Partage international no 344 – avril 2017
Le 13 septembre 2003, au salon d’Oldenburg, je donnai une conférence dont le titre était : Un monde sans justice reste un monde sans paix – un appel de la part des Maîtres de Sagesse. Peu avant le début de la conférence, en attendant l’arrivée des participants, j’étais plutôt excitée et me sentais un peu perdue dans cette immense salle. Je prononçai la prière mondiale et demandai de l’aide. Un instant plus tard, un homme jeune entra. Il était vêtu d’une salopette et avait les cheveux attachés en queue de cheval ; la tenue typique d’un « militant politique ».
« Travaillez-vous pour la paix ? », me demanda-t-il, en entrant dans la salle. Je lui répondis que j’avais travaillé pour un groupe de paix. « Je fais partie d’Initiative pour la paix, répondit-il et il ajouta : Alors vous connaissez certainement W ? » Je ne m’en souvins que par la suite, et quelques semaines plus tard, par hasard, je rencontrai W.
Le « militant » voulait que je commence la conférence. Je lui demandai de patienter quelques instants. Un couple de personnes âgées entra, et il se mit à leur parler de la politique déplorable des Etats-Unis. Comme aucun autre participant ne semblait arriver, je commençai la conférence, sentant une forte énergie dans mon corps, mais dénuée de sentiments. De temps à autre, je lui lançai un coup d’œil, m’attendant à être contredite, mais rien ne se produisit. Selon moi, les groupes politiques ont du mal à accepter les sujets spirituels, bien que, entre les priorités de Maitreya et leurs points de vue, il n’y ait, en fait, souvent aucune différence. Ce ne fut pas son cas. Il ne contredit, ni ne rejeta ce que je disais. Par la suite il s’intéressa même aux documents sur le présentoir, spécialement ceux relatifs au partage et aux paroles du Maître sur la situation mondiale. Lorsqu’il vit un article du Maître sur « la Grande Mère » j’émis un doute : « Peut-être, cela ne vous intéresse-t-il pas ? Mais il répondit : « Pour moi, aucun problème. Cela concerne surtout les plus jeunes, ceux qui viendront après nous, ils liront cela ! »
Il m’expliqua qu’il envisageait d’aller en Afrique, où il pourrait mettre en pratique tout ce qu’il avait appris « car, ici, à cause de ma main, expliqua-t-il, je ne peux réaliser beaucoup de choses. » J’oubliai de lui demander de quoi il souffrait car sa main me parut normale.
Il me fit remarquer que c’était merveilleux de travailler dans un village avec les Africains. « Là, on peut créer à partir de rien. » Lorsque j’ajoutai que les Maîtres nous conseillaient de vivre plus simplement, il répondit : « VIVRE tout simplement ! » Il fit de nouveau allusion à sa santé et j’oubliai encore de lui poser la question, mais lui donnai un exemplaire de l’empreinte de la main de Maitreya qu’il prit en souriant.
Il était pressé car il désirait se rendre à Brême. En partant il déclara : « Je vous souhaite une grande audience. » Je me sentis aidée et encouragée.
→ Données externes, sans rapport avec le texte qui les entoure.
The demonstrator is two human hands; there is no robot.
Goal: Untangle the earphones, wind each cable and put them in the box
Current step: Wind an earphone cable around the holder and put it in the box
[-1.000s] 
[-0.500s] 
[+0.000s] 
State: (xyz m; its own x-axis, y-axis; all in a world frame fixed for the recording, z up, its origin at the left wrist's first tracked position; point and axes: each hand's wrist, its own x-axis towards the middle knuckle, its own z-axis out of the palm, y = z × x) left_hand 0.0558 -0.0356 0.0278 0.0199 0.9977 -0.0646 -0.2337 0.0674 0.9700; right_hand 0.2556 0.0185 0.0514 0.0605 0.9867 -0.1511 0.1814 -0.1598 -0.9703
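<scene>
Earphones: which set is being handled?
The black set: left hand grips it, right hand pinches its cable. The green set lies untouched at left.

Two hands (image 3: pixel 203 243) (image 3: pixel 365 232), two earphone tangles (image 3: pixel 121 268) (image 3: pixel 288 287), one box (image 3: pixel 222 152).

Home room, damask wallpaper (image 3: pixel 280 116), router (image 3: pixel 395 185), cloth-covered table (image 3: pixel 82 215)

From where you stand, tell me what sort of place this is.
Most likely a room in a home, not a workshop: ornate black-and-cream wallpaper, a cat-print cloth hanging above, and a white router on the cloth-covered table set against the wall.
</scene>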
Ce militant était-il un « invité spécial » ?
H. P., Hambourg, Allemagne
[Le Maître de B. Creme a indiqué qu’il s’agissait du Maître Jésus.]
Date des faits : 13 septembre 2003
Thématiques : signes et miracles
Rubrique : Courrier des lecteurs (Cette rubrique est alimentée par une réserve importante de courriers confirmés par le Maître de Benjamin Creme comme relatant de véritables rencontres avec des Maîtres, ou un « porte-parole », non encore publiés. S’y ajoutent d’autres courriers, plus récents, qui n’ont pas pu être vérifiés.)